What the task asks:
Copy out the full listing below as it stands, with its pictures left behind.

Information provided:
——————
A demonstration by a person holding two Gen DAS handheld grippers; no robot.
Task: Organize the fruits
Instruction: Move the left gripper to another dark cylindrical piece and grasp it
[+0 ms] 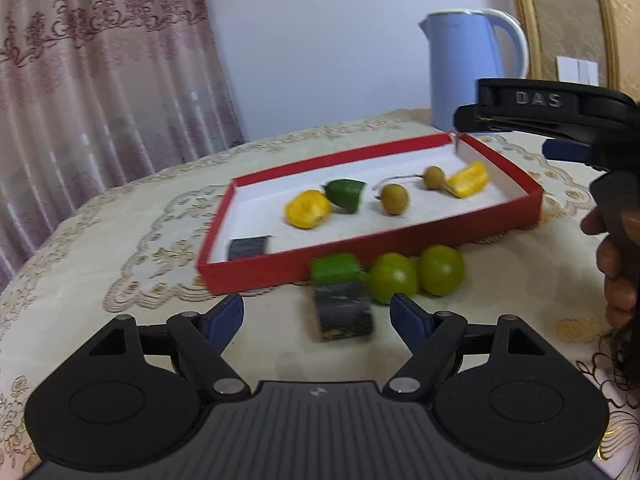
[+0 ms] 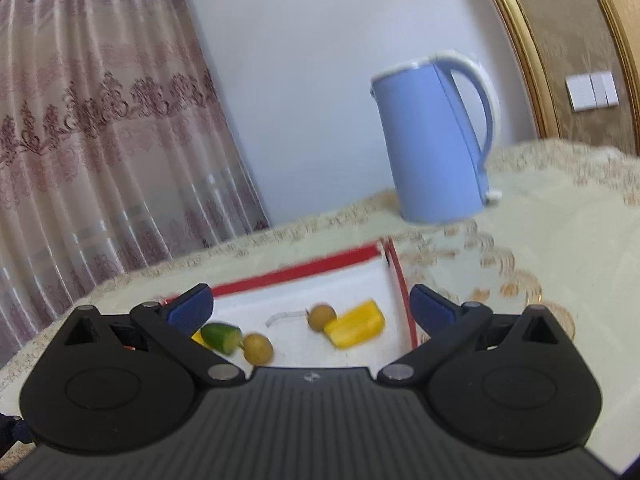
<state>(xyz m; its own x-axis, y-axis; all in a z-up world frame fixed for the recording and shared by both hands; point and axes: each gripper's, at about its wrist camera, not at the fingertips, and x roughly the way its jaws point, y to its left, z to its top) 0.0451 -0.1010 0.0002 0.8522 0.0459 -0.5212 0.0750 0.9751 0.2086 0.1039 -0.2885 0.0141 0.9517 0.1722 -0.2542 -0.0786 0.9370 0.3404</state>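
1. Just ahead of the left tongs [image 1: 316,312], gaping and empty, sit two green fruits [image 1: 416,276], one green chunk [image 1: 334,270] and a dark block [image 1: 343,314], not yet boxed.
2. Beyond them, the red box [image 1: 360,256] on the surface holds two yellow pieces, two brown fruits, one green wedge, one dark block.
3. Right tongs [image 2: 310,304] hover over it, spread, empty. Roughly half done, I'd say.

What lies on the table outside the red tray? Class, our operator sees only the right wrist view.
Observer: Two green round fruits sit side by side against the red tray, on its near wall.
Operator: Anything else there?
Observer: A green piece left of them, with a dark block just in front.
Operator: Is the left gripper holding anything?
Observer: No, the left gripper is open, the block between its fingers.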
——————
Solution to this task:
A demonstration by a person holding two Gen DAS handheld grippers; no robot.
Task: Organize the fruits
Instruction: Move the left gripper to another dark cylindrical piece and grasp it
[+0 ms] 
[+0 ms] 
<state>(xyz m; its own x-axis, y-axis; all in a z-up world frame fixed for the recording and shared by both hands; point and axes: each gripper's, at about its wrist camera, not at the fingertips, and x roughly the way its jaws point, y to its left, z to its top) 0.0451 -0.1010 0.0002 0.8522 0.0459 -0.5212 0.0750 0.9751 0.2086 0.1039 -0.2885 0.0141 0.9517 0.1722 -0.2542 -0.0786 0.9370 0.3404</state>
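1. Just ahead of the left tongs [image 1: 316,312], gaping and empty, sit two green fruits [image 1: 416,276], one green chunk [image 1: 334,270] and a dark block [image 1: 343,314], not yet boxed.
2. Beyond them, the red box [image 1: 360,256] on the surface holds two yellow pieces, two brown fruits, one green wedge, one dark block.
3. Right tongs [image 2: 310,304] hover over it, spread, empty. Roughly half done, I'd say.

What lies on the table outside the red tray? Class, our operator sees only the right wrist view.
Observer: Two green round fruits sit side by side against the red tray, on its near wall.
Operator: Anything else there?
Observer: A green piece left of them, with a dark block just in front.
Operator: Is the left gripper holding anything?
Observer: No, the left gripper is open, the block between its fingers.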

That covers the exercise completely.